En pédalant, il développe endurance pure et endurance de force. Ses séances de course à pied se concentrent sur du travail spécifique, avec des séances d’intensité, mais aussi de la gestion d’allure, de l’alimentation, du travail de biomécanique de foulée, tout cela en limitant les sorties longues. En préparation d’un ultra de 170 km, ses sorties longues n’excèdent jamais 2h30, sauf lors de week-ends chocs…
Placer des courses de préparation et/ou des week-end chocs
Ces courses préparatoires sont primordiales en préparation d’un ultra-trail. Elles se disputeront dans un environnement similaire à l’objectif visé. Pour préparer un UTMB, on peut par exemple prévoir deux courses de 40 à 60 km en montagne pour développer son endurance sur 5 ou 6 h en conditions de course.
Autre possibilité, le week-end choc. Il faut le prévoir au plus tard un mois avant son objectif, dans la limite de 2 ou 3 au fil de sa préparation. Le traileur de plaine qui prépare un ultra en montagne ira en montagne pour faire du volume et du dénivelé, mais pas que.
Qu’est qu’un bon week-end choc ? Un week-end choc ciblé associant volume, dénivelé et travail spécifique. Pour préparer un ultra en montagne par exemple, cela donnera : Vendredi soir : footing de 2h en semi-nocturne ou nocturne en montagne, pour s’habituer à cet environnement.

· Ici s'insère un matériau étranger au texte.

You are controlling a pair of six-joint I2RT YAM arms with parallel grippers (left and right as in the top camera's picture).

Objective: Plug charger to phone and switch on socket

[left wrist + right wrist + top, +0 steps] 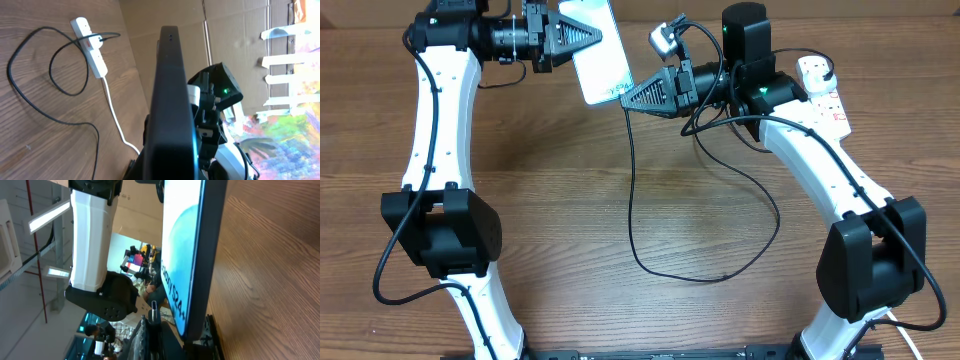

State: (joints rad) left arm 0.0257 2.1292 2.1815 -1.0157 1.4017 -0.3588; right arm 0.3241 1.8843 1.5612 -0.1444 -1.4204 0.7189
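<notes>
The phone is showing a pale white-to-light-blue screen with small dark lettering inside a thin black frame. The charger is trailing as a plain black line across the table, which is displaying warm brown wood grain. The socket is showing white with red markings, and the left arm and right arm are showing white shells with black joints.

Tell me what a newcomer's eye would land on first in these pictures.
The phone with its pale screen stands out at the far middle, gripped by the left claw, while the right claw meets its near end. From there the black charger cable trails in a big loop over the wooden table, back toward the white socket at the far right.
</notes>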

Samedi : une sortie de seuil ascensionnelle avec 4-5 répétitions de montées de 200-300 mD+ le matin puis une sortie d’environ 20 km sur les sentiers l’après-midi. Dimanche : une dernière séance d’endurance de 5 à 6 heures en montagne.
Entraîner son mental, c’est essentiel pour Erik Clavery
Avoir un bon mental n’est pas inné. Cela s’acquiert avec des outils de préparation mentale qui devront d’être répétés pour être maitrisés le jour J. Erik Clavery, spécialiste en la matière recourt à l’imagerie mentale. Cette technique permet de se projeter pour mieux appréhender son objectif. Elle permettra aussi de faire face à des imprévus le jour de son objectif en prenant les dispositions bénéfiques à l’instant T, dans un moment pas forcément approprié au jugement.
La visualisation du parcours sera également essentielle (via Google Earth ou les profils des course) pour anticiper les difficultés et mettre en place sa stratégie d’alimentation par la même occasion.
Parallèlement, on se construira une bibliothèque d’émotions positives et d’ancrages positifs dans lequel on piochera dans l’action pour switcher en mode positif après s’être dit « mais qu’est-ce-que je fous là ? ».
En somme, vous l’aurez compris la réussite d’un ultra-trail ne passe pas que par la préparation physique. Le volet mental est essentiel, tout comme l’aspect matériel et bien sûr, la stratégie nutritionnelle.